The Common Shares issued pursuant to the Financing will be subject to a regulatory hold period of four months and one day from the date of the closing of the Financing. The Financing remains subject to final CSE acceptance of requisite regulatory filings.

This news release does not constitute, and the subject matter hereof is not, an offer for sale, or a solicitation of an offer to buy, in the United States or to any "U.S Person" (as such term is defined in Regulation S under the U.S. Securities Act of 1933, as amended (the "1933 Act")) of any equity or other securities of VoodooVox Inc. The securities of VoodooVox Inc. have not been registered under the 1933 Act and may not be offered or sold in the United States (or to a U.S. Person) absent registration under the 1933 Act or an applicable exemption from the registration requirements of the 1933 Act.

About VoodooVox Inc.

VoodooVox is a leader in performance based mobile advertising processing billions of transactions for a marquee list of global clients, agencies, advertisers and publishers. Our full service mobile ad network and campaign management platform drives precision-targeted local and national ad campaigns for brand promotion, brand engagement and lead-generation. Additionally, VoodooVox provides platform services for ad serving, analytics, call tracking, and hyper local campaign targeting to a growing list of mobile ecosystem partners. Visit www.voodoovox.com for more info.

About User Friendly Media

User Friendly Media boasts a portfolio of print, digital and mobile marketing solutions for small business. The company's product suite includes 36 print directories, App Express, a mobile app builder, Huzzah, a cutting-edge digital customer loyalty platform and GoLocal247.com, one of the fastest growing local business directory websites in the country. It's a portfolio company of media industry merchant bank Veronis Suhler Stevenson.

Caution regarding forward-looking information

Certain statements in this news release constitute "forward-looking" statements which relates to future events and the Company's future performance. Forward looking statements include the anticipated use of proceeds, the expansion of the Company's US mobile advertising network, the expansion of the Company's sales force and effect this expansion may have on sales and the receipt of the required approvals for the Financing. Forward-looking statements are based upon the opinions, expectations and estimates of management of the Company and, in some cases, information received from or disseminated by third parties, and are subject to a variety of known and unknown risks, uncertainties and other factors that could cause actual events or results to differ materially from those anticipated, expressed or implied by such forward-looking statements.
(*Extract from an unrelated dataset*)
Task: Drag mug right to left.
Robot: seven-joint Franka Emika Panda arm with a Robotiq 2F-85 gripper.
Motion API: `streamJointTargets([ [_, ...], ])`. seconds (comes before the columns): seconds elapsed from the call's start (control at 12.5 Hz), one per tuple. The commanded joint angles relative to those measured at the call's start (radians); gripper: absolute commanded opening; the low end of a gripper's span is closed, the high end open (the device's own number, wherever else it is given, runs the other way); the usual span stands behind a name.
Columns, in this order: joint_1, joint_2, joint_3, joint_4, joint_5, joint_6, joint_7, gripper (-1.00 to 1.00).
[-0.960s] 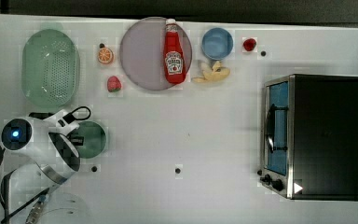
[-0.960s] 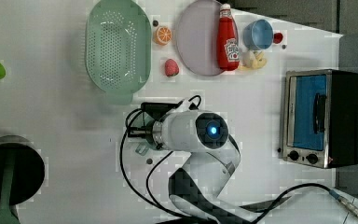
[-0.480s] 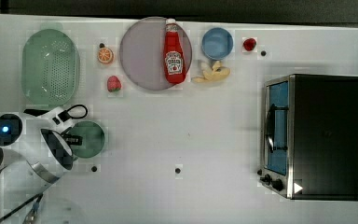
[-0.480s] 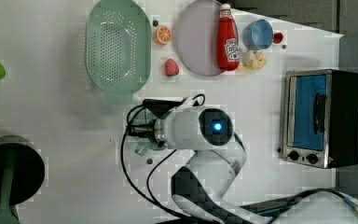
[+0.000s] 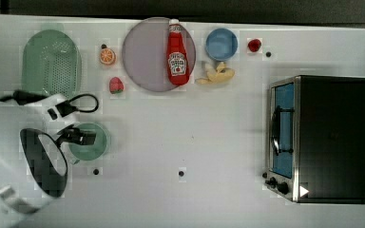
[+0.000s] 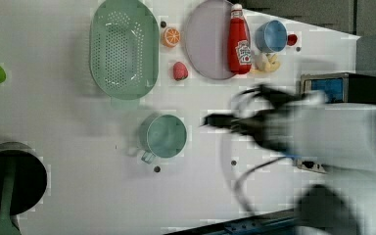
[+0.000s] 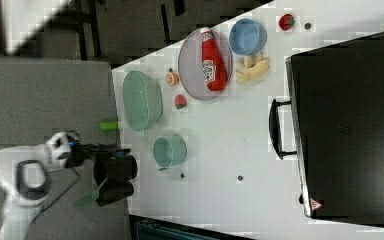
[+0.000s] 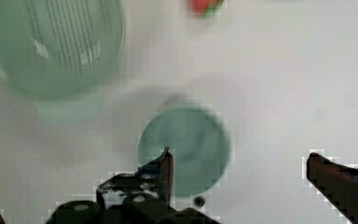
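Observation:
The green mug (image 5: 92,142) stands upright on the white table (image 5: 195,123) toward the top view's left, below the colander. It also appears as the mug (image 6: 166,136) with its small handle, as the mug (image 7: 170,151), and as the mug (image 8: 191,144). My gripper (image 8: 242,175) is open wide above the table. One dark finger (image 8: 165,170) overlaps the mug's rim in the wrist view, and the other is well off to the side with nothing between them. In the top view the gripper (image 5: 80,137) hangs over the mug's left edge.
A pale green colander (image 5: 51,61) lies just beyond the mug. Farther along the back are an orange slice (image 5: 107,56), a strawberry (image 5: 116,85), a plate (image 5: 145,57) with a ketchup bottle (image 5: 177,57), a blue bowl (image 5: 221,43) and bananas (image 5: 216,73). A toaster oven (image 5: 328,137) stands at the top view's right.
The mug has stayed where it was. The arm has drawn away from it: the left view, where the arm covered the mug before, now has the mug uncovered and the arm blurred in motion.

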Motion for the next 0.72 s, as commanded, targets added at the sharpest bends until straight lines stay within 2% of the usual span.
streamJointTargets([
  [0.08, -0.117, -0.124, -0.159, 0.032, 0.004, -0.114, 0.058, 1.00],
  [0.48, -0.145, -0.218, -0.395, 0.043, 0.003, -0.240, 0.056, 1.00],
  [0.72, -0.145, -0.214, -0.449, 0.041, -0.002, -0.240, 0.056, 1.00],
])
Although the forward-looking statements contained in this news release are based upon what management of the Company believes are reasonable assumptions on the date of this news release, the Company cannot assure investors that actual results will be consistent with these forward-looking statements. Forward-looking statements involve significant risks and uncertainties, they should not be read as guarantees of future performance or results, and they will not necessarily be accurate indications of whether or not such results will be achieved. Actual results could differ materially from those anticipated due to a number of factors and risks.

The forward-looking statements contained in this press release are made as of the date hereof and the Company disclaims any intention or obligation to update or publicly revise any forward-looking statements whether as a result of new information, future events or otherwise, except as required under applicable securities laws. Furthermore, the Company does not assume responsibility for the accuracy and completeness of the forward looking statements set out in this news release. The Company's forward looking statements are expressly qualified in their entirety by the foregoing cautionary statements.

The CSE has not reviewed, approved or disapproved the content of this press release.